PROBLEM DETAILS: In the material below, some lines carry "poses". Copy each such line.

□ □ □ □

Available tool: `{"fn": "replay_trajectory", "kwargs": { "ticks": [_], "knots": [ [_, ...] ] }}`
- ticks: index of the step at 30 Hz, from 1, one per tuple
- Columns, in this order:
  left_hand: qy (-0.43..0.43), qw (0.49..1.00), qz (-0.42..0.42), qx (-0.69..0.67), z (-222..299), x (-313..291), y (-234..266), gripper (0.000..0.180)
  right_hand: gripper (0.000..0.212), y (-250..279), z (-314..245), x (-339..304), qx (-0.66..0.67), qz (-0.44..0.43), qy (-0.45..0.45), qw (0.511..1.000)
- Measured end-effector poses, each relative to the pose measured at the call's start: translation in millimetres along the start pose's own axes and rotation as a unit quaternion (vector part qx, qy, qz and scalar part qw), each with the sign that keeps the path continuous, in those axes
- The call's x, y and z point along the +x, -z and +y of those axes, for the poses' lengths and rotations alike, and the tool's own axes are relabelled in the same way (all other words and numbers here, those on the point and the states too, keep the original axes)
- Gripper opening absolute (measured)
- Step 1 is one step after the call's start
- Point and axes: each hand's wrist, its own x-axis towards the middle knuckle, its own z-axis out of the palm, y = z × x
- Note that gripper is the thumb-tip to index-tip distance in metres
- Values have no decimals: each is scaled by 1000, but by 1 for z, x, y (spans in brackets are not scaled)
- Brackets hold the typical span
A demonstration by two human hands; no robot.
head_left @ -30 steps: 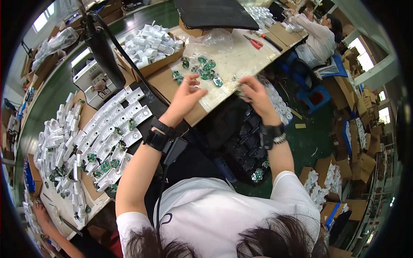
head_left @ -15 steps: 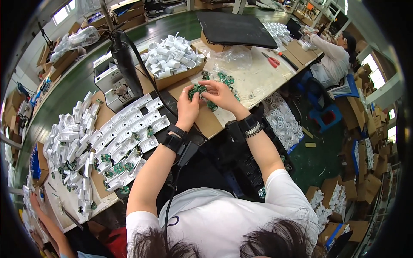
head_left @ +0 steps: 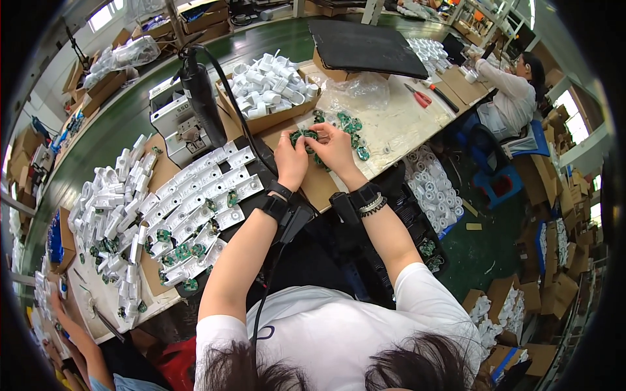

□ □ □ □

EXERCISE ANSWER:
- Measured end-effector poses, each relative to the pose measured at the call's start: translation in millimetres along the start pose's own axes and rotation as a unit quaternion (vector part qx, qy, qz and scalar part qw), each with the sign that keeps the path continuous, in those axes
- The call's x, y and z point along the +x, -z and +y of those axes, for the poses' lengths and rotations alike, and the tool's own axes are relabelled in the same way (all other words and numbers here, those on the point and the states too, keep the original axes)

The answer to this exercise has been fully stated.